How to complete this task -
Lines with the word "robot" are the ones wanted. Copy each of them from the entries below.

Input -

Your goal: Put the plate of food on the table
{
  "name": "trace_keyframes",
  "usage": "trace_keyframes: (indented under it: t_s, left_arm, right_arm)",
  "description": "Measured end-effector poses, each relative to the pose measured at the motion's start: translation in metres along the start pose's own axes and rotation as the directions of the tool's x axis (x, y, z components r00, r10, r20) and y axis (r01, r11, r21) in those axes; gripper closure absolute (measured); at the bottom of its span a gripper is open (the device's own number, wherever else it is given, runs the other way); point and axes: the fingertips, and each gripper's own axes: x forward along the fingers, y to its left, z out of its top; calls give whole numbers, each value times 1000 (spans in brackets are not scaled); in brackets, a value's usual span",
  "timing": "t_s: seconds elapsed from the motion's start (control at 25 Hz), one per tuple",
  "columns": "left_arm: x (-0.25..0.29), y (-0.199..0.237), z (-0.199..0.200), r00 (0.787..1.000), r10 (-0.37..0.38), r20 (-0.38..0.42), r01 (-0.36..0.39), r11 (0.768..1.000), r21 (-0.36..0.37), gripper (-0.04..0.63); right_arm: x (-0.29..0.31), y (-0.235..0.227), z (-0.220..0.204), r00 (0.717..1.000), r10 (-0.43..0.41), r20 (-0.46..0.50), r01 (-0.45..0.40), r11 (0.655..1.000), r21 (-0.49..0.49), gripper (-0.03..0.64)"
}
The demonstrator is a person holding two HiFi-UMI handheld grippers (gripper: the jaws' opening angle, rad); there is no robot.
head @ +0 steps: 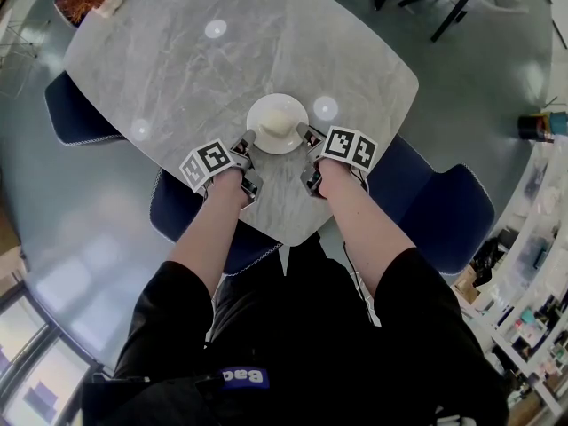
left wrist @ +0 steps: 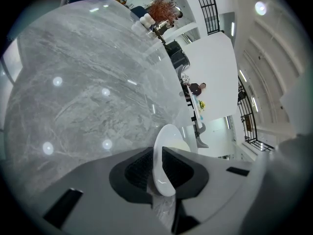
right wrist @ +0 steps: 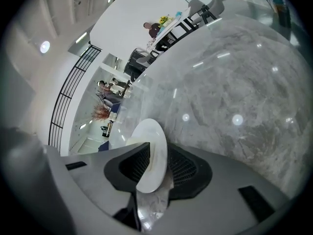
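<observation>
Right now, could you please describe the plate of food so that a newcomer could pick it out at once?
Find the grey marble table among blue chairs and look at its near edge. There is a small round white plate with a pale mound of food, the only thing clamped by both the left gripper and right gripper.

At the head view's bottom edge, a blue label [head: 244,377] on black clothing [head: 293,327] bears white letters, perhaps "Bac", cut short. Square markers [head: 213,160] on the left gripper [head: 248,141] and right gripper [head: 307,134] show patterns only.
</observation>
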Motion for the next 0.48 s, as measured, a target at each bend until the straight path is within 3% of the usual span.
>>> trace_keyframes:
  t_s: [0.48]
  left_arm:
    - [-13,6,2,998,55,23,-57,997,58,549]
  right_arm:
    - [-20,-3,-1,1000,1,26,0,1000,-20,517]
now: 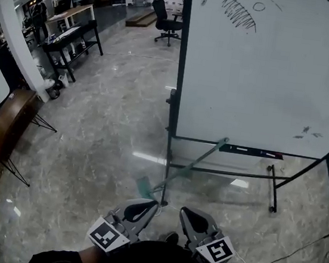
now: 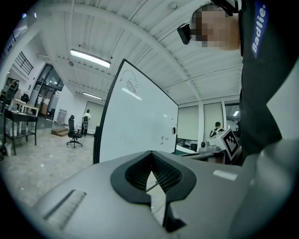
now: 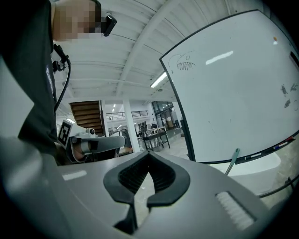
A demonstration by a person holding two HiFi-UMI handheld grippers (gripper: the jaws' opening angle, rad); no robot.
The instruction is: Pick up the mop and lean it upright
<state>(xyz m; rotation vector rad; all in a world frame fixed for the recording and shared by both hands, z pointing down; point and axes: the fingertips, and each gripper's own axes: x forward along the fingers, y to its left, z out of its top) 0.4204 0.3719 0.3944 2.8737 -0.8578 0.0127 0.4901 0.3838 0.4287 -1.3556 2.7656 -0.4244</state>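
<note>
The mop leans against the whiteboard's lower rail: its teal handle (image 1: 193,165) slants from the rail down to the mop head (image 1: 144,187) on the floor. In the right gripper view the top of the handle (image 3: 232,161) rests at the board's bottom edge. My left gripper (image 1: 144,205) and right gripper (image 1: 187,212) hover side by side at the bottom of the head view, just short of the mop head and apart from it. Both are shut with nothing between their jaws, tips meeting in the left gripper (image 2: 152,152) and right gripper (image 3: 149,153) views.
A large whiteboard (image 1: 269,69) on a black rolling stand (image 1: 273,193) fills the right side. A cable (image 1: 292,254) runs over the floor at the lower right. A wooden easel-like piece (image 1: 6,125) stands at the left; desks (image 1: 75,32) and an office chair (image 1: 166,20) are far off.
</note>
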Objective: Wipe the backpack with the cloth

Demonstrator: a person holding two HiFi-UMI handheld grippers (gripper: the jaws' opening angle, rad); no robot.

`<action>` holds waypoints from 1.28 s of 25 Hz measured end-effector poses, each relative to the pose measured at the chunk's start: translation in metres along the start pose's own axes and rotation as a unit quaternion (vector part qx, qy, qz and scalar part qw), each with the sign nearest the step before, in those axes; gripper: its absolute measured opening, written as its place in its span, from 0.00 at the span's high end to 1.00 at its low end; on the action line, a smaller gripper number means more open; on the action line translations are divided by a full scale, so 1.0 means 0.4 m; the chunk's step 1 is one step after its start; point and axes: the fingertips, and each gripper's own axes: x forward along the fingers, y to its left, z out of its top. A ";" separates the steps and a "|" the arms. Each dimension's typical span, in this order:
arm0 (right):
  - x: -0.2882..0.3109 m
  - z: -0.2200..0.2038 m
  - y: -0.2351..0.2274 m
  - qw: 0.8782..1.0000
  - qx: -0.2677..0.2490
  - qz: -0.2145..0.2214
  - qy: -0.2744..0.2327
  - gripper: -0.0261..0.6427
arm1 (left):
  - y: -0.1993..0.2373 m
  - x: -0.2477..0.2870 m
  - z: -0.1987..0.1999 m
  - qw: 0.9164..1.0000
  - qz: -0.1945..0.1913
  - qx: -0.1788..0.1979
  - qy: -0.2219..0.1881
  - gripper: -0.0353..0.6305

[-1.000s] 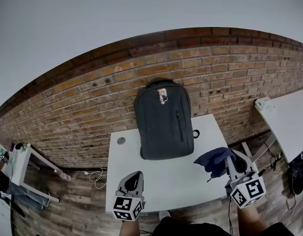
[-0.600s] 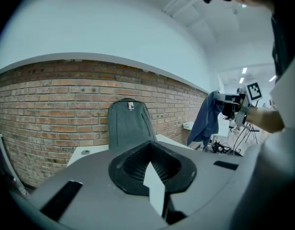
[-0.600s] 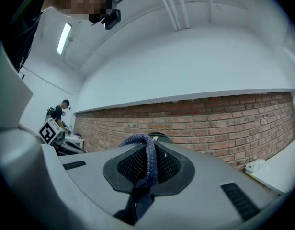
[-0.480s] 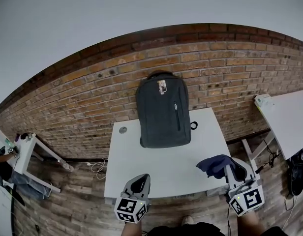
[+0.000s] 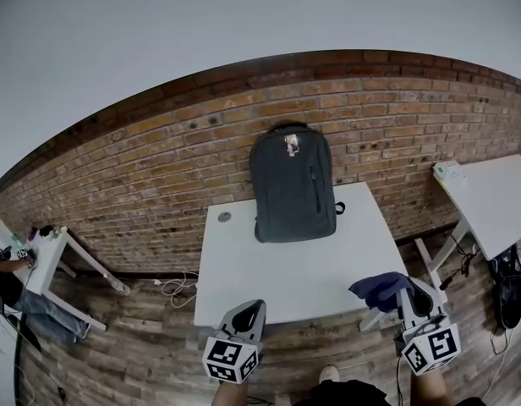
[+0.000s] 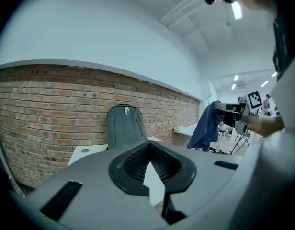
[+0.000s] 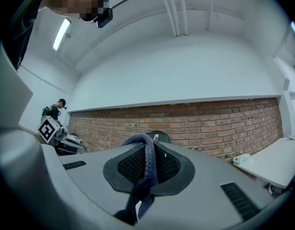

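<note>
We've got a charcoal-grey backpack [image 5: 293, 189] on a white table [image 5: 303, 277]. Our cloth [image 5: 381, 288] shows navy blue, and the brick wall [image 5: 159, 176] is reddish-brown.

Wide bare top on the white table [image 5: 303, 282], middle of the frame, free from the near edge up to the backpack [image 5: 294, 184]. Backpack upright at the far edge, against the brick wall [image 5: 159, 167]: no way past behind. Open wooden floor [image 5: 480, 320] lower right, up to a second white table [image 5: 493, 201].

Backpack [image 5: 293, 183] upright on table [image 5: 303, 277], against wall [image 5: 159, 159].
</note>
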 end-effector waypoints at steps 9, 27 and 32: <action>-0.204 0.023 0.200 1.000 -0.004 -0.008 0.001 0.92 | -0.035 -0.306 -0.111 1.000 -0.003 -0.001 0.014 0.97; -0.534 0.070 0.542 0.999 -0.044 -0.003 0.014 0.92 | -0.092 -0.685 -0.240 0.999 -0.017 -0.031 0.022 0.97; -0.606 0.093 0.546 0.999 -0.034 -0.002 0.007 0.92 | -0.152 -0.713 -0.234 0.999 -0.022 -0.023 0.027 0.97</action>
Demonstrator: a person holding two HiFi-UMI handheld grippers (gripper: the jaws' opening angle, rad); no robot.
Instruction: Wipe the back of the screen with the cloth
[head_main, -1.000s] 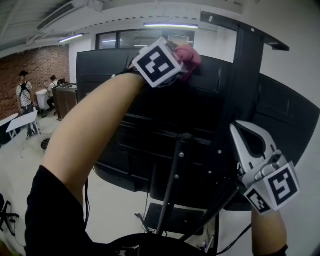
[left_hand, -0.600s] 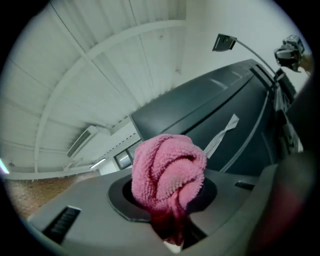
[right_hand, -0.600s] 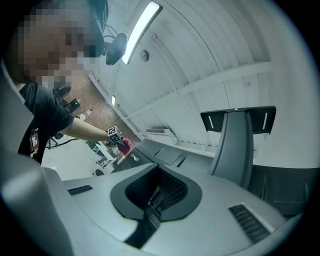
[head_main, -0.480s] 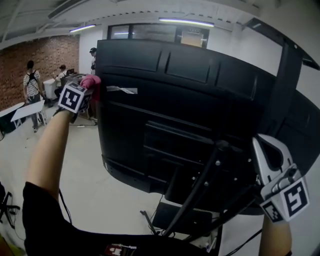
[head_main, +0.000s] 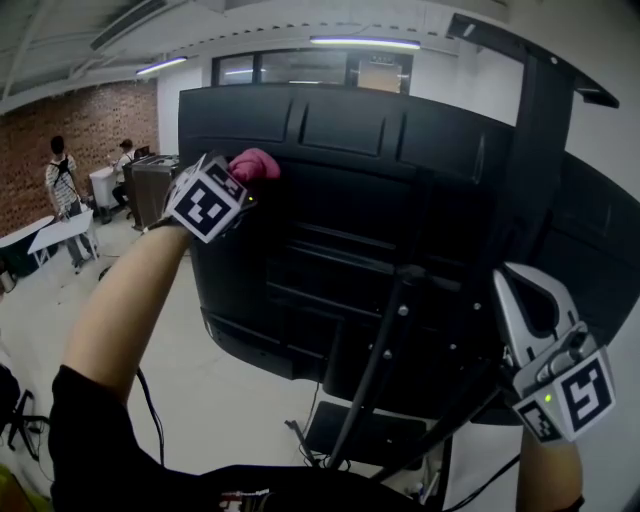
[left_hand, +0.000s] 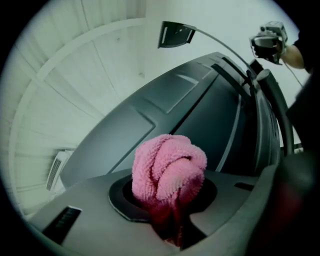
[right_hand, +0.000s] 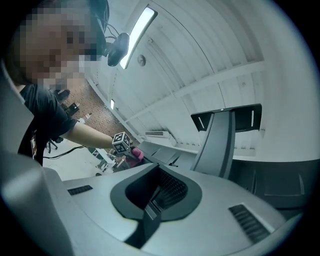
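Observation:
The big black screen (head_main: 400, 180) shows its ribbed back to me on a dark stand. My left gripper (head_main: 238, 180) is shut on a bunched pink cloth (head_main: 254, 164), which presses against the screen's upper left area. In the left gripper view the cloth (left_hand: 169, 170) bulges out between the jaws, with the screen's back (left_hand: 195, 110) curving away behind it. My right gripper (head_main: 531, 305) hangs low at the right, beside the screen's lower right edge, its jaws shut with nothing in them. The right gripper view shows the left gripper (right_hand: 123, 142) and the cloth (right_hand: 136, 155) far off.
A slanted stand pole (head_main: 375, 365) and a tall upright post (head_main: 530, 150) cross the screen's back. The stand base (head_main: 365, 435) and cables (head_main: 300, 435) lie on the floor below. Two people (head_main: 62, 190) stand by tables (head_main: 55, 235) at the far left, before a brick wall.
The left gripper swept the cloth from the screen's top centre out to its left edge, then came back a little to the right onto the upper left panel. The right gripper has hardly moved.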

Finished task -
The demonstrator is a person holding two HiFi-UMI handheld grippers (gripper: the jaws' opening angle, rad); there is no robot.
A demonstration by a person holding two HiFi-UMI handheld grippers (gripper: the jaws' opening angle, rad); no robot.
Demonstrator: a person holding two HiFi-UMI handheld grippers (gripper: the jaws' opening angle, rad); no robot.
Demonstrator: a person holding two HiFi-UMI handheld grippers (gripper: the jaws' opening angle, rad); no robot.

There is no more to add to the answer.